A perfect blend of prose, poetry, and images, The Forgetting Tree is a unique and thought-provoking collection that argues for a deeper understanding of past and present so that we might imagine a more hopeful, sustainable, and loving future.
Rae Paris’s The Forgetting Tree is a mixed media literary collage examining the Black familiar. With poetry, photography and prose that challenge notions of race, resistance and family, Paris reclaims and names what June Jordan identified as ‘our destiny.’ This is an auspicious and audacious debut from a poet and prose stylist who does not play. Paris understands tradition, roots and rage. The Forgetting Tree, simply put, is both requiem and reassurance for our natural need to nurture, be loved, and resist.
– Tony Medina, author of I Am Alfonso Jones
The Forgetting Tree: A Rememory is the lyric record of a poet’s journey through sites of historical trauma and personal loss, at once harrowing and elegiac. Through poems, testimonial narratives, memoir, letters and speeches, in the voice of her own courageous imagination and the voices of others, living and dead, Paris convenes the instruments for her symphony of utterance. She guides us on her solitary travels through familial history and the plantation south, from segregation to redlining, and into the streets of our perilous present, mapping the hanging and forgetting trees. This is not a usual first book, and its poet docent has given us fair warning: This is not the regular tour. This is a work well beyond what we might expect, and I stand in deep admiration of it.

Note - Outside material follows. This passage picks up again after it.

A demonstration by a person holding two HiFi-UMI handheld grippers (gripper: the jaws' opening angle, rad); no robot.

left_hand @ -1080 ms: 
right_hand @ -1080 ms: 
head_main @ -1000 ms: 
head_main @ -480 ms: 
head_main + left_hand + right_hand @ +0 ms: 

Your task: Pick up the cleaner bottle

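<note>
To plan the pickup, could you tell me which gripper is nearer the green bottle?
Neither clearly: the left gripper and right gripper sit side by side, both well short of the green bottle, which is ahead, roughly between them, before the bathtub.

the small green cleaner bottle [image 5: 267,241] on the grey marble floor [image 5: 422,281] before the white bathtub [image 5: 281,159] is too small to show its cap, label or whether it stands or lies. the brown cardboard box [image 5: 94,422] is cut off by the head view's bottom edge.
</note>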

– Carolyn Forché, author of Blue Hour and The Country Between Us
Rae Paris's The Forgetting Tree is a multi-genre masterpiece. Rarely do we get books that move between poetry and prose so brilliantly. Somehow, Paris manages to move the reader beyond spectacle, beyond shiny literary art, to a place where readers are being asked to give everything we can in response to the text. I don't think I've read a book in the 21st century that passionately ask as much from readers as The Forgetting Tree. It is necessary reading for anyone serious about loving black people.
– Kiese Laymon, author of the forthcoming memoir Heavy
Rae Paris moves with courage and vulnerability through a tour of the many painful markers of America's history of racial violence--a history that will continue to dog the present until more of us find the humility and the humanity to speak to its lingering effects. The Forgetting Tree punctures our national reticence around slavery, and offers a measure of necessary healing.
– Tracy K. Smith, 2017 Poet Laureate of the United States
Writer and professor Rae Paris takes us on a journey through her personal family history, where she visits "sites of racial trauma, horror, and defiance." This dreamily evocative work weaves memoir with poetry, photography, and introspection, forming a seamless catalogue of hauntingly beautiful vignettes.
– Blac Detroit
Flavored with both vulnerable hesitation and uncompromising resolution, poet and essayist Rae Paris's debut, The Forgetting Tree, is the memoir of a young black woman's search to understand her personal and racial past.